All of lore.kernel.org
 help / color / mirror / Atom feed
From: Philippe Gerum <rpm@xenomai.org>
To: Steve Freyder <steve@freyder.net>, xenomai@xenomai.org
Subject: Re: having problems with daemonizing
Date: Fri, 3 May 2019 13:12:26 +0200	[thread overview]
Message-ID: <5b7e96a4-043d-484b-f05b-a96e1697bcf6@xenomai.org> (raw)
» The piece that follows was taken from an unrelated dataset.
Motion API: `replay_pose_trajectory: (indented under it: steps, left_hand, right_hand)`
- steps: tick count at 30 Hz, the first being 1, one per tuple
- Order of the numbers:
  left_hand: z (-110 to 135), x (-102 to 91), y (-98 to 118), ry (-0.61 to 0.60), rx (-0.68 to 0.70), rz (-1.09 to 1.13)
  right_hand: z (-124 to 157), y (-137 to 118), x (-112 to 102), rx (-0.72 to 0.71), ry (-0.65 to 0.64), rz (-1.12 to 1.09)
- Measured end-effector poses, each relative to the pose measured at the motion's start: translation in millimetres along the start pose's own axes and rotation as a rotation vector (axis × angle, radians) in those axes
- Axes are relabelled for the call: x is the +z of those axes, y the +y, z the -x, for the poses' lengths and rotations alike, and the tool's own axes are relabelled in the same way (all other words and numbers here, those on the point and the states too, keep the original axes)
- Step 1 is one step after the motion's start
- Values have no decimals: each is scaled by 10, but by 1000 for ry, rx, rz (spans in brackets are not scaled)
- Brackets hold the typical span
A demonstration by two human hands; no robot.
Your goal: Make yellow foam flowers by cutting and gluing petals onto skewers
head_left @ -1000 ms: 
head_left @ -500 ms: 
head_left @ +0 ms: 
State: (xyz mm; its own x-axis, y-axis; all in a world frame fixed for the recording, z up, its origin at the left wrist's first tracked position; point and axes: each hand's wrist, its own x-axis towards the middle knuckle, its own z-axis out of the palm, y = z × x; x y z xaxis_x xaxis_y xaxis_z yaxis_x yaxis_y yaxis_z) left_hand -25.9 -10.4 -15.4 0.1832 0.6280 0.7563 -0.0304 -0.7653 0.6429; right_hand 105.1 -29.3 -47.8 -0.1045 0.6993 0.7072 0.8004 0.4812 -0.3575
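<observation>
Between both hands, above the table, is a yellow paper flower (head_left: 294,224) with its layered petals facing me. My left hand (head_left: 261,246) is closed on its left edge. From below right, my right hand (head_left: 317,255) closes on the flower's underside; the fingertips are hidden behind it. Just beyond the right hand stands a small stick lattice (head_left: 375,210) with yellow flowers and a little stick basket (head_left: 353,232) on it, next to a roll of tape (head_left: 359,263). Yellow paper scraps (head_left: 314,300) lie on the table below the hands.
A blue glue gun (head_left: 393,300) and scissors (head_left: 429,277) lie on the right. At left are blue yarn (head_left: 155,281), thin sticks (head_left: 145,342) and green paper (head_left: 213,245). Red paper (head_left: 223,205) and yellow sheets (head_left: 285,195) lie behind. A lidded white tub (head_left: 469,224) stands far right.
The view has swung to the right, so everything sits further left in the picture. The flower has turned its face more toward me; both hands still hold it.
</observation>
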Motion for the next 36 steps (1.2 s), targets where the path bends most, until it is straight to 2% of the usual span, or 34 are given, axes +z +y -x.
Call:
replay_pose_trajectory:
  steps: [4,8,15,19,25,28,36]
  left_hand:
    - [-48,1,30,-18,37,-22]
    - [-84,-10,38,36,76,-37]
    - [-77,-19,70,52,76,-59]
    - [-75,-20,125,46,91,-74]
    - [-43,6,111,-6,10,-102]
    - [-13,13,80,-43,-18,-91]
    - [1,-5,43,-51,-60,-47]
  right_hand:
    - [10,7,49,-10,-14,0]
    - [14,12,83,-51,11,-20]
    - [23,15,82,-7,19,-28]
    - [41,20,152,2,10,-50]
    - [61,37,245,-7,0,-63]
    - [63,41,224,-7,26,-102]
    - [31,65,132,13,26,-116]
In-Reply-To: <e0ff187c-8247-e7ed-0ee4-b9a195a393b6@xenomai.org>

On 4/28/19 5:26 PM, Philippe Gerum via Xenomai wrote:
> On 4/27/19 12:20 AM, Steve Freyder wrote:
>> On 4/26/2019 4:18 PM, Lowell Gilbert via Xenomai wrote:
>>> Hi.
>>>
>>> I have an application working successfully with Xenomai 3.0.8 on a 4.14
>>> kernel. I use Yocto to build the system; when I tried to move to a newer
>>> version of Yocto, my application hung on trying to become a daemon. This
>>> is happening with the daemon() call (which is what I've used up to now)
>>> and with fork().
>>>
>>> I built a test application so that I could confirm that this problem
>>> only occurs when I link (and wrap) with Xenomai. However, Xenomai
>>> doesn't seem to do anything significant with fork, so I'm puzzled about
>>> why this might be happening. I am not using libdaemon.
>>>
>>> Here are the changes that I thought might be significant:
>>> | newer (nonworking setup)  | older (working) |
>>> | gcc-cross-arm-8.2.0       |           7.3.0 |
>>> | glibc-2.28                |            2.26 |
>>> | glib-2.0-1_2.58.0         |     1_2.52.3-r0 |
>>> | binutils-cross-arm-2.31.1 |          2.29.1 |
>>> | coreutils-8.30            |            8.27 |
>>>
>>> Does anything jump out as a candidate for causing problems with a fork()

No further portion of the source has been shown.